→ What the task asks
Would you print the entire listing exactly, leaving nothing out?

===== Recorded data

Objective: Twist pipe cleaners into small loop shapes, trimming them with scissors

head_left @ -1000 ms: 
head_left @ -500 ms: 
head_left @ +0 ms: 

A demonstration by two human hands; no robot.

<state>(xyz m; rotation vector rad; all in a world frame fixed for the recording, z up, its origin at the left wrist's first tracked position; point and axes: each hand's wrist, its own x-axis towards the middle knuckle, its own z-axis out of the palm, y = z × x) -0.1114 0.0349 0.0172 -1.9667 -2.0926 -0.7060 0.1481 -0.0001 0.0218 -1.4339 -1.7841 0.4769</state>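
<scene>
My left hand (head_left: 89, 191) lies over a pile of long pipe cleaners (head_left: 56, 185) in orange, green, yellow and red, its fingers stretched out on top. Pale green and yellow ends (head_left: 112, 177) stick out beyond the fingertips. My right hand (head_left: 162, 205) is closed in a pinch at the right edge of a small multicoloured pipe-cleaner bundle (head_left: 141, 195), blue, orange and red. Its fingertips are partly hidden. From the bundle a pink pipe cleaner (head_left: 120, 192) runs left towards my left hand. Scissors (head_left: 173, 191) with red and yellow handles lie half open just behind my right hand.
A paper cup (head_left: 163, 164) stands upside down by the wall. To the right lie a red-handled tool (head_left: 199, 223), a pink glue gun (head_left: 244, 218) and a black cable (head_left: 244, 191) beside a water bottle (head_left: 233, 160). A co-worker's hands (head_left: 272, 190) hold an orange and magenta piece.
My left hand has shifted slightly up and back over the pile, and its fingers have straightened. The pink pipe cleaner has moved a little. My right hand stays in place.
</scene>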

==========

→ Reply to the exercise
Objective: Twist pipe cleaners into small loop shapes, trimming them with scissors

head_left @ -1000 ms: 
head_left @ -500 ms: 
head_left @ +0 ms: 

A demonstration by two human hands; no robot.

<state>(xyz m; rotation vector rad; all in a world frame fixed for the recording, z up, its origin at the left wrist's first tracked position; point and axes: each hand's wrist, its own x-axis towards the middle knuckle, its own z-axis out of the palm, y = z × x) -0.1114 0.0349 0.0172 -1.9667 -2.0926 -0.7060 0.1481 -0.0001 0.0218 -1.4339 -1.7841 0.4769</state>
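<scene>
My left hand (head_left: 89, 191) lies over a pile of long pipe cleaners (head_left: 56, 185) in orange, green, yellow and red, its fingers stretched out on top. Pale green and yellow ends (head_left: 112, 177) stick out beyond the fingertips. My right hand (head_left: 162, 205) is closed in a pinch at the right edge of a small multicoloured pipe-cleaner bundle (head_left: 141, 195), blue, orange and red. Its fingertips are partly hidden. From the bundle a pink pipe cleaner (head_left: 120, 192) runs left towards my left hand. Scissors (head_left: 173, 191) with red and yellow handles lie half open just behind my right hand.
A paper cup (head_left: 163, 164) stands upside down by the wall. To the right lie a red-handled tool (head_left: 199, 223), a pink glue gun (head_left: 244, 218) and a black cable (head_left: 244, 191) beside a water bottle (head_left: 233, 160). A co-worker's hands (head_left: 272, 190) hold an orange and magenta piece.
My left hand has shifted slightly up and back over the pile, and its fingers have straightened. The pink pipe cleaner has moved a little. My right hand stays in place.
</scene>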

Besides the given answer, there is nothing more to add.